## ASSIGNED TASK
All the lines below need to be output exactly, apart from any images.

[Opening SUPPLIED INFORMATION section]

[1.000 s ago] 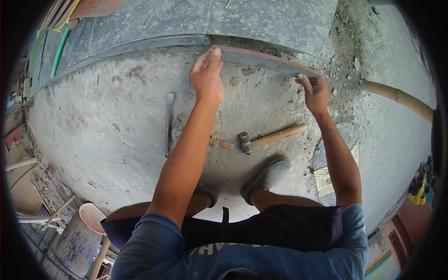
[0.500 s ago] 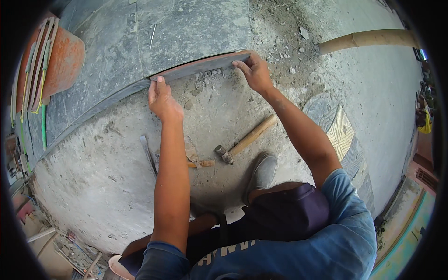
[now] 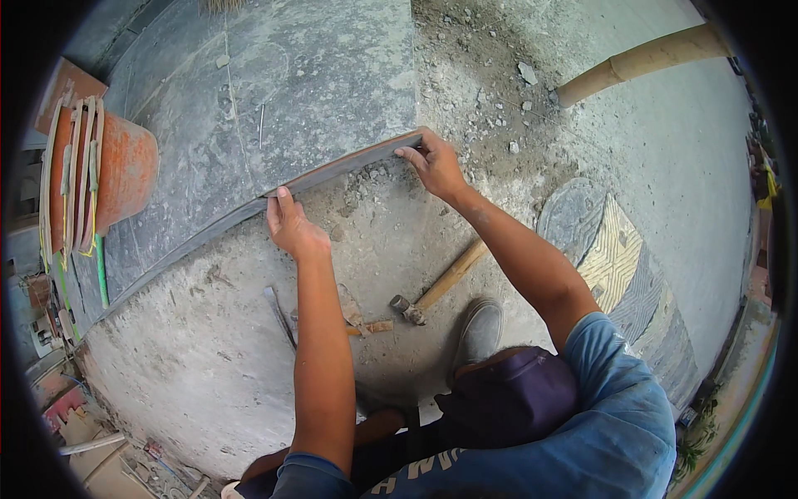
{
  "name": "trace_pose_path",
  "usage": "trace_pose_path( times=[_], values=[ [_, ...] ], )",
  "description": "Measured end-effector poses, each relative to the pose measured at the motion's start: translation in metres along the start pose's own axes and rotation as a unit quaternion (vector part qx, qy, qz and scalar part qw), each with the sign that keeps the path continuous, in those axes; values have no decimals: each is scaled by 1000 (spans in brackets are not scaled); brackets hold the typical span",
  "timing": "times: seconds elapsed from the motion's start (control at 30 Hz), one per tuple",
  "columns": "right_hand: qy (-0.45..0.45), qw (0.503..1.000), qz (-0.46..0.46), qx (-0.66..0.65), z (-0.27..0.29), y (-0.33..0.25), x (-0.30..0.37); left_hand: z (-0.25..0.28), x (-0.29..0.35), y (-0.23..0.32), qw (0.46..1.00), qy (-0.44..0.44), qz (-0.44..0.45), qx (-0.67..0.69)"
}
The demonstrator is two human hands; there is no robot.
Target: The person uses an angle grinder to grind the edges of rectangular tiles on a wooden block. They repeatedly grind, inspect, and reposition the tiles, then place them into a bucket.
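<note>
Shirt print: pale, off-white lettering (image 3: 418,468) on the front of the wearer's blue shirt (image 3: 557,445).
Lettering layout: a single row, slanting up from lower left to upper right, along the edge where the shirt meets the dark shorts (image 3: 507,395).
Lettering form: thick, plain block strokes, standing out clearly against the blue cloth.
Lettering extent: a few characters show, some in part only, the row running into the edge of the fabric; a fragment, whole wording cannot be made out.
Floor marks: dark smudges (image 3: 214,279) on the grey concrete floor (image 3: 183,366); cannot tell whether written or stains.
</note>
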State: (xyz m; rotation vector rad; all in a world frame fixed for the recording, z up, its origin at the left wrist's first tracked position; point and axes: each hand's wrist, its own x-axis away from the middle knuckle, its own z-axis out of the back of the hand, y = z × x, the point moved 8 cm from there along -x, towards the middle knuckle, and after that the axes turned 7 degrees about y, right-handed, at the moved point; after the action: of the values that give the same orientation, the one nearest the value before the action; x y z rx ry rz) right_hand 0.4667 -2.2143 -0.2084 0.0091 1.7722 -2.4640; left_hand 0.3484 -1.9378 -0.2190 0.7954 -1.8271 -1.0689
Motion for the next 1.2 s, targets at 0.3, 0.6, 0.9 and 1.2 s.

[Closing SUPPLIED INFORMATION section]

## ANSWER TO THIS PROBLEM
[1.000 s ago] 
[0.500 s ago] 
[now] 
{
  "name": "trace_pose_path",
  "usage": "trace_pose_path( times=[_], values=[ [_, ...] ], )",
  "description": "Measured end-effector poses, each relative to the pose measured at the motion's start: translation in metres along the start pose's own axes and rotation as a unit quaternion (vector part qx, qy, qz and scalar part qw), each with the sign that keeps the path continuous, in those axes; values have no decimals: each is scaled by 1000 (spans in brackets are not scaled); brackets hold the typical span",
  "timing": "times: seconds elapsed from the motion's start (control at 30 Hz), one per tuple",
  "columns": "right_hand: qy (-0.45..0.45), qw (0.503..1.000), qz (-0.46..0.46), qx (-0.66..0.65), z (-0.27..0.29), y (-0.33..0.25), x (-0.30..0.37); left_hand: z (-0.25..0.28), x (-0.29..0.35), y (-0.23..0.32), qw (0.46..1.00), qy (-0.44..0.44), qz (-0.44..0.45), qx (-0.67..0.69)"
}
The demonstrator is two human hands; there is no robot.
Target: The person uses an angle grinder to grind the edges of rectangular tiles on a wooden block. They repeatedly grind, inspect, and reposition the tiles, then place them into a bucket.
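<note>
Shirt print: pale, off-white lettering (image 3: 418,468) on the front of the wearer's blue shirt (image 3: 557,445).
Lettering layout: a single row, slanting up from lower left to upper right, along the edge where the shirt meets the dark shorts (image 3: 507,395).
Lettering form: thick, plain block strokes, standing out clearly against the blue cloth.
Lettering extent: a few characters show, some in part only, the row running into the edge of the fabric; a fragment, whole wording cannot be made out.
Floor marks: dark smudges (image 3: 214,279) on the grey concrete floor (image 3: 183,366); cannot tell whether written or stains.
</note>
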State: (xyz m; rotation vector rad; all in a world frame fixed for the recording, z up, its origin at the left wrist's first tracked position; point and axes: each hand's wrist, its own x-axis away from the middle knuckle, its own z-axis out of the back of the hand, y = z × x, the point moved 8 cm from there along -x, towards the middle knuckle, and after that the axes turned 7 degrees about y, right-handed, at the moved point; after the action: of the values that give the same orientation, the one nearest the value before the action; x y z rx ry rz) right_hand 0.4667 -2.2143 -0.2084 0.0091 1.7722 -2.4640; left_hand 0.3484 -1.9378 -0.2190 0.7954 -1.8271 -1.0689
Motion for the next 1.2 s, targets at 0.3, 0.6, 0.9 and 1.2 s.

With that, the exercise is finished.